Your husband is not fit to be a husband or a father right now. Why.... because he is a sexual addict who is putting his family at risk to feed his addiction, therefore a requirement of reconciliation would be professional treatment for his addiction and until he DRASTICALLY improves and PROVES he is self managing to the degree that he no longer chooses to put his family or himself at risk to his addiction ONLY then would I live in the same house. So he CANNOT remain in his currect condition and expect ANY reconciliation and you should accept no less.

Personally, I don't know if I could reconcile with a sex addict like this, but you will have to have balls bigger than his to keep him on the straight and narrow through a sexual addiction recovery and I don't think you have them to be honest. Thus, since the marital bonds have already been broken by infidelity I would take the opportunity to leave WITH court orders for restricted and supervised visitation for your daughter. STOP taking your daughter to him! You make him come to you where you can supervise for now until you can file in January. Your situation is not for the faint of heart nor is it for someone who doesn't understand full well what they are facing. Your family is not understanding his addiction, the danger you and your daughter are in, nor the steps needed to protect you and your daughter from the abuse of it. I would refrain my talking to anyone outside of a professional counselor that specializes in sexual addiction. I don't know why your present counselor isn't picking up on the sexual addiction in him.

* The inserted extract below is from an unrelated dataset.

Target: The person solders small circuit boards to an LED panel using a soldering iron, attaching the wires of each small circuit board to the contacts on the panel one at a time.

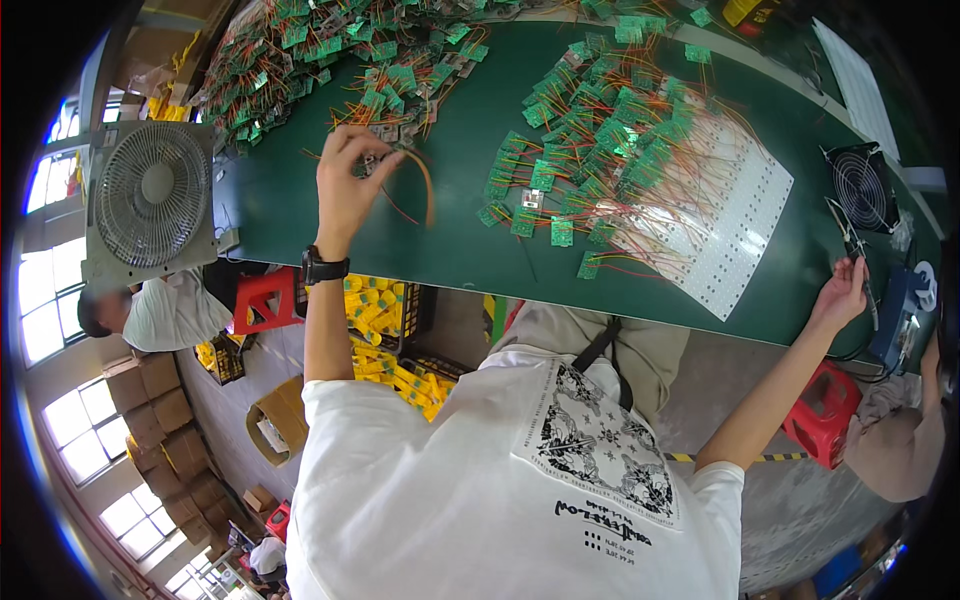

In the mean time you have GOT to get your head clear and keep it clear to deal with this. NO, enabling sin is NOT part of making long term marriages work. Get serious about protecting your daughter or you are going to have life changing regrets on your hands. Do not leave her in this current situation with her Dad or you will become complicit in his abuse of her.


----------



## ariel_angel77 (May 23, 2014)

EleGirl said:


> When he did this.. did he hurt you, pin you down? Did he threaten you? *No. He would never be that bold. I woke up to him sexually assaulting me. He stopped when he realized I was awake and went in the other room to masturbate. I was too afraid to confront him. When I finally did the next day over text, his response was "I'm sorry, I'll never talk to you again, I'm a monster" etc. and I felt bad so I kept talking to him.*
> 
> 
> So what are her thoughts about a man who has sex with men? Does she think it’s ok for your husband to meet men on craigslist for sex and to have them in your home while your baby is there? *Apparently. She thinks all things can be worked through in marriage if both people are willing to work at it. Actually, she sees him more highly because he is more willing to work it out than I am.*
> .


----------



## ariel_angel77 (May 23, 2014)

Elegirl, I wrote this to a family member before I left H to fully explain everything. You guys don't have to read this whole thing but Elegirl asked for a full list and here it is.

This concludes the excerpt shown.